- **TASK DIRECTIONS**
Exactly as they appear, restate the lines of the material, from the first through the one containing "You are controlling".

Start of RECORDED INFORMATION

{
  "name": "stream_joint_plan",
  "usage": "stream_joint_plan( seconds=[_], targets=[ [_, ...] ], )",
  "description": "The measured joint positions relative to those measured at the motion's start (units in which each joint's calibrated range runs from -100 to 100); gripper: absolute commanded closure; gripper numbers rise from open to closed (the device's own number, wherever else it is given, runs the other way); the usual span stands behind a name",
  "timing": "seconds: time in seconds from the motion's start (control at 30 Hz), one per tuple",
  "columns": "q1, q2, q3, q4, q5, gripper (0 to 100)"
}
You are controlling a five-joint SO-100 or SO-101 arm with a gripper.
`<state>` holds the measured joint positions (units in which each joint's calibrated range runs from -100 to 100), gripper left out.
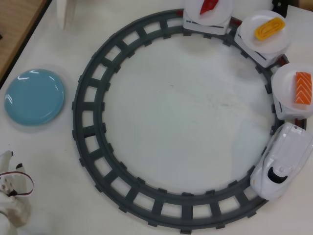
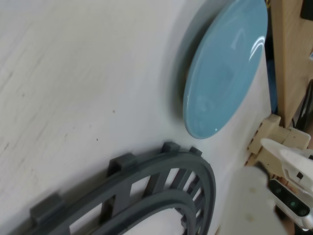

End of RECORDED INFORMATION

- **RESULT FOR THIS TASK**
{
  "name": "stream_joint_plan",
  "usage": "stream_joint_plan( seconds=[_], targets=[ [_, ...] ], )",
  "description": "The measured joint positions relative to those measured at the motion's start (units in which each joint's calibrated range runs from -100 to 100); gripper: absolute commanded closure; gripper numbers rise from open to closed (the device's own number, wherever else it is given, runs the other way); the usual span stands behind a name",
  "timing": "seconds: time in seconds from the motion's start (control at 30 Hz), one per tuple",
  "columns": "q1, q2, q3, q4, q5, gripper (0 to 100)"
}
You are controlling a five-joint SO-100 or SO-101 arm with a gripper.

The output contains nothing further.